O ardor da palavra


Num mundo de tantas e tamanhas hipocrisias, sempre é bom prestar atenção naquilo que nos sai da boca. Num mundo em que se erguem tantas cercas entre as pessoas, nunca é demais tomar cuidado com os nossos escritos. Às vezes querendo agradar, machucamos. Noutras expressamos algo e acabamos interpretados de uma forma completamente diferente da original.
Mesmo assim, não aceito me privar do direito de expressar meu pendor pela boniteza das coisas do mundo e das pessoas, quando me apercebo da boniteza que nelas há. Do mesmo modo, não me furto de apontar as feiúras deste mundo, feito de gente.

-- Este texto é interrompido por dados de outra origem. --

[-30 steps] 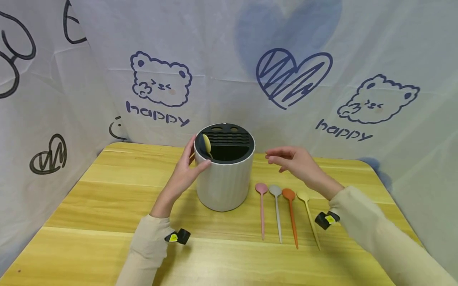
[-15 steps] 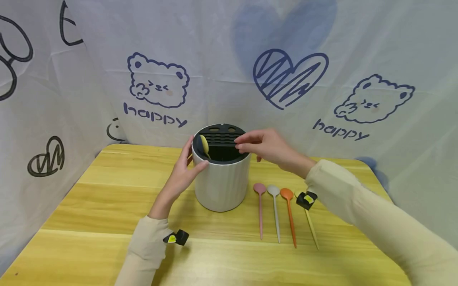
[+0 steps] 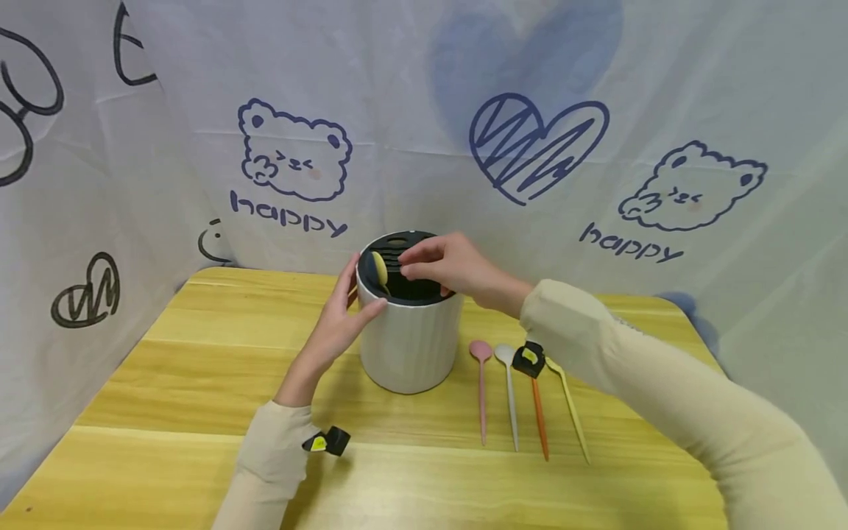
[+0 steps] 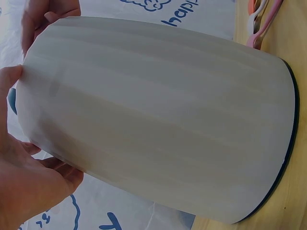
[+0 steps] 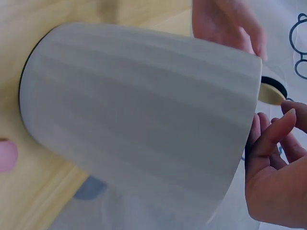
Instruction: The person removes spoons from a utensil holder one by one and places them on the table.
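Observation:
A white ribbed utensil holder [image 3: 411, 346] with a black slotted top stands upright on the table. My left hand [image 3: 334, 324] holds its left side, thumb at the front of the rim and fingers round the back. Over its opening, my right hand [image 3: 457, 269] has loosely bent fingers with nothing between them. A yellow spoon head [image 3: 380, 266] sticks up at the left of the opening, just left of the right fingertips, with a dark rounded head [image 3: 368, 265] behind it. The right wrist view shows that yellow head [image 5: 271, 95] close to the thumb and forefinger.
Right of the holder lie a pink spoon [image 3: 480, 351], a grey spoon [image 3: 505, 355], an orange spoon [image 3: 539, 419] and a yellow spoon [image 3: 571, 412], side by side. The right forearm passes over them. A printed white cloth [image 3: 411, 88] hangs behind the wooden table [image 3: 199, 346].
My right hand has moved left from beside the utensil holder to over its opening, near the upright yellow spoon. The left hand has stayed on the holder.

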The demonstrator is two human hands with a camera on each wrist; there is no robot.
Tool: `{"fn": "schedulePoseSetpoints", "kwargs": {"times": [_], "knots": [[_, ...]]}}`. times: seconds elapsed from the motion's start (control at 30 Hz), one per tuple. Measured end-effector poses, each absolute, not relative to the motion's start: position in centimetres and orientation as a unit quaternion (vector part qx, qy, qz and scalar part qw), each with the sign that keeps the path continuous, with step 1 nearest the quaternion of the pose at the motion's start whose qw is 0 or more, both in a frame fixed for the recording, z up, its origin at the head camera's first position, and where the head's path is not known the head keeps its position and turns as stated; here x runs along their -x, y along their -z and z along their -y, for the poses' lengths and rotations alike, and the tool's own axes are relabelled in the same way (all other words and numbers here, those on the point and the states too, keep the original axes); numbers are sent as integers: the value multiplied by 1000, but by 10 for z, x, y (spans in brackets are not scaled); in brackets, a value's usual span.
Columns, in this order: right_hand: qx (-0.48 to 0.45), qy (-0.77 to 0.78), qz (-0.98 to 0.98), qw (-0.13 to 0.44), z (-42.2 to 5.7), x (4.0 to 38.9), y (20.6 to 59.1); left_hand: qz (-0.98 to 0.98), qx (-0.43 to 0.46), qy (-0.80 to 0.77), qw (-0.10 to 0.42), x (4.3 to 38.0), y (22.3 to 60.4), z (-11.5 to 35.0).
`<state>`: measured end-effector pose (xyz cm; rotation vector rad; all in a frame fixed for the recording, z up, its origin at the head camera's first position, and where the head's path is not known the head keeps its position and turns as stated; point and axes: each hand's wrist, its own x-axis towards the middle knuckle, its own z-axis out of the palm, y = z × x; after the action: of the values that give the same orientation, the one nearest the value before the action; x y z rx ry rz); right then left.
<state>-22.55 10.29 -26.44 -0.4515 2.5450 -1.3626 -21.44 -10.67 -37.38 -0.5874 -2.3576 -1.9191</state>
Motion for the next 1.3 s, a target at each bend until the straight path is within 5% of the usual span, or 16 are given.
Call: {"fn": "schedulePoseSetpoints", "kwargs": {"times": [0.4, 1.3], "knots": [[92, 491, -859, 109, -88, 221, 264, 761, 191, 619, 20, 214, 374, 108], [112, 469, -869, 110, -72, 227, 264, 762, 193, 618, 22, 215, 375, 109]]}}
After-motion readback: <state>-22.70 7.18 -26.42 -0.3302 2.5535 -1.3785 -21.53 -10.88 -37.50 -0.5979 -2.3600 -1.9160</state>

Querer bem uma pessoa. Confessar-lhe o nosso apreço com todas as forças do nosso espírito fraco, não significa ou não deveria significar querê-la para nós; como, aliás, somos levados a pensar neste mundo onde propriedade e poder costumam ser colocados no lugar mais alto do altar e no qual, nós mesmos, acabamos transformados em coisas para a posse de outrem.
Exatamente por isso, são poucas as relações ditas amorosas que conseguem escapar da lógica do mercado, segundo a qual somos convidados a POSSUIR e não a COMPARTILHAR, o que contribui para aumentar este imenso latifúndio improdutivo de amor que vivemos nos dias correntes.
Sentir-se atraído pelas virtudes de alguém e ter a ousadia de confessar-lhe isso com todas as letras, não significa necessariamente alimentar o desejo de envolver-se com ela num mar de aventuras amorosas e sensuais (embora se deva reconhecer que a carne é fraca!). Significa isto sim, que nem tudo está perdido neste mundo. Que nós viemos a ele para recriá-lo, embelezá-lo, para derrubar as cercas que nos impedem de ser mais gente, mais humanos.
As coisas boas e bonitas nunca foram tão necessárias como agora, nestes tempos contemporaneamente feios, em que somos convidados a nos mecanizarmos, a agirmos com frieza, a nos fecharmos completamente diante da dor e o amor dos outros.
Trago comigo sentimentos e pensamentos bons e ruins, e para o bem ou mal não abro mão de extravasá-los, do meu jeito caladão, é claro. Sou gente e as trocas que faço com as outras pessoas ajudam-me a não esquecer desse imenso nada que somos – um nada que dói, como diria Fernando Pessoa. E a palavra, falada ou condensada, é uma das estradas principais que nos leva e liga às outras e outros. Percorramos esta estrada juntos e por inteiro, então. E que ela seja longa, ardente e bela!